Information shown:
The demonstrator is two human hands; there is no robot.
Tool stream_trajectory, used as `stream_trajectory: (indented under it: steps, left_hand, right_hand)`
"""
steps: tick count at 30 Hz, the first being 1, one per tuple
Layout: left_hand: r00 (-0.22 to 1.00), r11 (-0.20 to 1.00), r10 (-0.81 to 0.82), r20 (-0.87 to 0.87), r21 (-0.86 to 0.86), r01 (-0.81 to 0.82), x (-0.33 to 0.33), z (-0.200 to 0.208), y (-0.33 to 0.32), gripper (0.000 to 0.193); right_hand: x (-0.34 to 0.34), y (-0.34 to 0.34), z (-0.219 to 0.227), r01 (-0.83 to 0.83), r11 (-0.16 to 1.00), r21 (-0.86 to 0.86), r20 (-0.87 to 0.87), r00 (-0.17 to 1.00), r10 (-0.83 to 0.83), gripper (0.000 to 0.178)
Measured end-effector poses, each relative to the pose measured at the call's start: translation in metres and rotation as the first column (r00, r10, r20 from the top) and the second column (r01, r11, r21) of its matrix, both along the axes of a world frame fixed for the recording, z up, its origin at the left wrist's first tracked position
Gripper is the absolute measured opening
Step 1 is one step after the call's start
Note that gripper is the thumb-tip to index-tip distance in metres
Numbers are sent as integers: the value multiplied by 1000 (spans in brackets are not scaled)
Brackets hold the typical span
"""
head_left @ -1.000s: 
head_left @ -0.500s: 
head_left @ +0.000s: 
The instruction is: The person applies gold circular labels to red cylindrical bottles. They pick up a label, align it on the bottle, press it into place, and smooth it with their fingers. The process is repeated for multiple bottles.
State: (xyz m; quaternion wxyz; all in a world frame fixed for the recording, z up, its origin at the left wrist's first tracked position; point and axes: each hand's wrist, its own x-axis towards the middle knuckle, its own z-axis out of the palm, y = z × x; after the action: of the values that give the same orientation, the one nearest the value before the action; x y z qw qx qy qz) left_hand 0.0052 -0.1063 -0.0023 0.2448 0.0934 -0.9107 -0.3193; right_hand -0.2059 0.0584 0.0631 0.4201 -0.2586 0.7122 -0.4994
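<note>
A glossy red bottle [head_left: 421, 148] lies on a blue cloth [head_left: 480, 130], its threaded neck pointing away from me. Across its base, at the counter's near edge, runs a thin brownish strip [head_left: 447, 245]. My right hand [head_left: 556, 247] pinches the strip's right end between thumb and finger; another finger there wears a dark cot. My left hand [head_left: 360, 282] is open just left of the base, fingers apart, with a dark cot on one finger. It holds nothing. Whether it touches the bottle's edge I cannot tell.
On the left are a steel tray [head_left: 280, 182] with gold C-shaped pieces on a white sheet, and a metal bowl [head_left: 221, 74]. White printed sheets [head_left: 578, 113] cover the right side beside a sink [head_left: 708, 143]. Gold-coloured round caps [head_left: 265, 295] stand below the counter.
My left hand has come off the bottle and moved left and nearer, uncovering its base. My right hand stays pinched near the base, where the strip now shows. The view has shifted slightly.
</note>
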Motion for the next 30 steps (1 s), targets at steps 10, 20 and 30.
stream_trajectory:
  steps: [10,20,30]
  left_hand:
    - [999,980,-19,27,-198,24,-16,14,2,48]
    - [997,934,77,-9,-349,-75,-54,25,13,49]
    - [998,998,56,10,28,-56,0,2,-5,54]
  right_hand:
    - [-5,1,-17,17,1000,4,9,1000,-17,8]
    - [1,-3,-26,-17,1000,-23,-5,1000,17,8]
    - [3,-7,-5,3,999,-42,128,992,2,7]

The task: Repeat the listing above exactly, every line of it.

Reply to the exercise:
The demonstrator is two human hands; there is no robot.
Tool stream_trajectory, used as `stream_trajectory: (indented under it: steps, left_hand, right_hand)`
"""
steps: tick count at 30 Hz, the first being 1, one per tuple
Layout: left_hand: r00 (-0.22 to 1.00), r11 (-0.20 to 1.00), r10 (-0.81 to 0.82), r20 (-0.87 to 0.87), r21 (-0.86 to 0.86), r01 (-0.81 to 0.82), x (-0.33 to 0.33), z (-0.200 to 0.208), y (-0.33 to 0.32), gripper (0.000 to 0.193); right_hand: x (-0.34 to 0.34), y (-0.34 to 0.34), z (-0.219 to 0.227), r01 (-0.83 to 0.83), r11 (-0.16 to 1.00), r21 (-0.86 to 0.86), r20 (-0.87 to 0.87), r00 (-0.17 to 1.00), r10 (-0.83 to 0.83), gripper (0.000 to 0.178)
Measured end-effector poses, each relative to the pose measured at the call's start: translation in metres and rotation as the first column (r00, r10, r20 from the top) and the second column (r01, r11, r21) of its matrix, both along the axes of a world frame fixed for the recording, z up, its origin at the left wrist's first tracked position
Gripper is the absolute measured opening
Step 1 is one step after the call's start
Note that gripper is the thumb-tip to index-tip distance in metres
Numbers are sent as integers: the value multiplied by 1000 (spans in brackets are not scaled)
Brackets hold the typical span
"""
head_left @ -1.000s: 
head_left @ -0.500s: 
head_left @ +0.000s: 
The instruction is: The person applies gold circular labels to red cylindrical bottles. They pick up a label, align it on the bottle, press it into place, and smooth it with their fingers. The process is repeated for multiple bottles.
State: (xyz m; quaternion wxyz; all in a world frame fixed for the recording, z up, its origin at the left wrist's first tracked position; point and axes: each hand's wrist, its own x-axis towards the middle knuckle, its own z-axis out of the palm, y = z × x; after the action: of the values that give the same orientation, the one nearest the value before the action; x y z qw qx qy qz) left_hand 0.0052 -0.1063 -0.0023 0.2448 0.0934 -0.9107 -0.3193; right_hand -0.2059 0.0584 0.0631 0.4201 -0.2586 0.7122 -0.4994
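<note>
A glossy red bottle [head_left: 421, 148] lies on a blue cloth [head_left: 480, 130], its threaded neck pointing away from me. Across its base, at the counter's near edge, runs a thin brownish strip [head_left: 447, 245]. My right hand [head_left: 556, 247] pinches the strip's right end between thumb and finger; another finger there wears a dark cot. My left hand [head_left: 360, 282] is open just left of the base, fingers apart, with a dark cot on one finger. It holds nothing. Whether it touches the bottle's edge I cannot tell.
On the left are a steel tray [head_left: 280, 182] with gold C-shaped pieces on a white sheet, and a metal bowl [head_left: 221, 74]. White printed sheets [head_left: 578, 113] cover the right side beside a sink [head_left: 708, 143]. Gold-coloured round caps [head_left: 265, 295] stand below the counter.
My left hand has come off the bottle and moved left and nearer, uncovering its base. My right hand stays pinched near the base, where the strip now shows. The view has shifted slightly.
</note>
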Motion for the next 30 steps (1 s), targets at steps 10, 20 and 30.
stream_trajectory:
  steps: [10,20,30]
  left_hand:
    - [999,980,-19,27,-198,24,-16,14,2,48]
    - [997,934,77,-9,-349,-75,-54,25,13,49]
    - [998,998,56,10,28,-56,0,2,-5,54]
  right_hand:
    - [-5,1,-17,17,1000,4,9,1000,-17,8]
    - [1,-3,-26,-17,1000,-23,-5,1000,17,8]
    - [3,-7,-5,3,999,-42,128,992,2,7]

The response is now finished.